> What the task asks: Your answer must be the listing repeated word for word, without its pictures.

[[ Collected material open ]]

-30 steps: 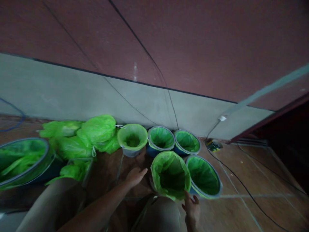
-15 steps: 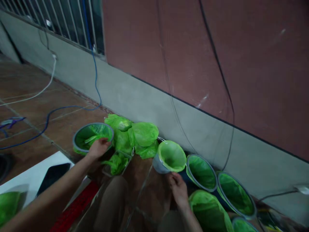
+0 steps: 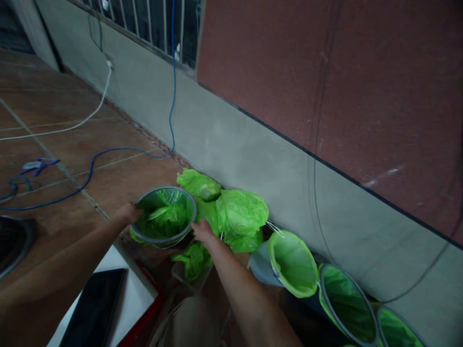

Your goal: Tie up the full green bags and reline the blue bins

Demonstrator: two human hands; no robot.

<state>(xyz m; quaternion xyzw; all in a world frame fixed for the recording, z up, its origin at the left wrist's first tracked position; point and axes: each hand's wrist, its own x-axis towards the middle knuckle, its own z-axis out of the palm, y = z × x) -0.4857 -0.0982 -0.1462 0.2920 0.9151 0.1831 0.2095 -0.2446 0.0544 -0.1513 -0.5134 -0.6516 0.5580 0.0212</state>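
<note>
A round trash bin [image 3: 189, 198] with a grey rim and a green plastic liner stands on the floor ahead of me, loose green bags [image 3: 168, 219] lying inside it. My left hand [image 3: 129, 213] is closed over the left side of its rim. On the opposite side, my right hand [image 3: 203, 230] grips the rim, its fingertips partly hidden. Below my right wrist, a small clear tray [image 3: 197, 285] holds a crumpled green bag [image 3: 193, 260]. Filled green bags [image 3: 241, 212] lie against the wall just right of the bin.
A grey bucket [image 3: 265, 262] with a green liner and other lined bins [image 3: 347, 303] line the wall at right. At left, a white box top [image 3: 139, 284] carries a dark flat device [image 3: 96, 308]. A blue cable [image 3: 92, 168] and a purple-handled clamp [image 3: 38, 165] lie on the floor.
My right hand has moved left from beside the grey bucket to the bin's right rim. My left hand has shifted from inside the bin to its left rim. The view has turned left.
</note>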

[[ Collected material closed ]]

> Output for this task:
-30 steps: 
-15 steps: 
+0 steps: 

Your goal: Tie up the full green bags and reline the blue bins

Demonstrator: two human hands; no robot.

<state>(xyz m; quaternion xyzw; all in a world frame fixed for the recording, z up, its origin at the left wrist's first tracked position; point and axes: each hand's wrist, its own x-axis towards the middle knuckle, its own z-axis out of the palm, y = z × x) -0.4857 -0.0982 -0.1462 0.2920 0.9151 0.1831 0.2095 -0.2446 0.0544 -0.1513 -0.5134 -0.6516 0.5580 0.0212</state>
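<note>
A round trash bin [image 3: 189, 198] with a grey rim and a green plastic liner stands on the floor ahead of me, loose green bags [image 3: 168, 219] lying inside it. My left hand [image 3: 129, 213] is closed over the left side of its rim. On the opposite side, my right hand [image 3: 203, 230] grips the rim, its fingertips partly hidden. Below my right wrist, a small clear tray [image 3: 197, 285] holds a crumpled green bag [image 3: 193, 260]. Filled green bags [image 3: 241, 212] lie against the wall just right of the bin.
A grey bucket [image 3: 265, 262] with a green liner and other lined bins [image 3: 347, 303] line the wall at right. At left, a white box top [image 3: 139, 284] carries a dark flat device [image 3: 96, 308]. A blue cable [image 3: 92, 168] and a purple-handled clamp [image 3: 38, 165] lie on the floor.
My right hand has moved left from beside the grey bucket to the bin's right rim. My left hand has shifted from inside the bin to its left rim. The view has turned left.
</note>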

This answer has no further content.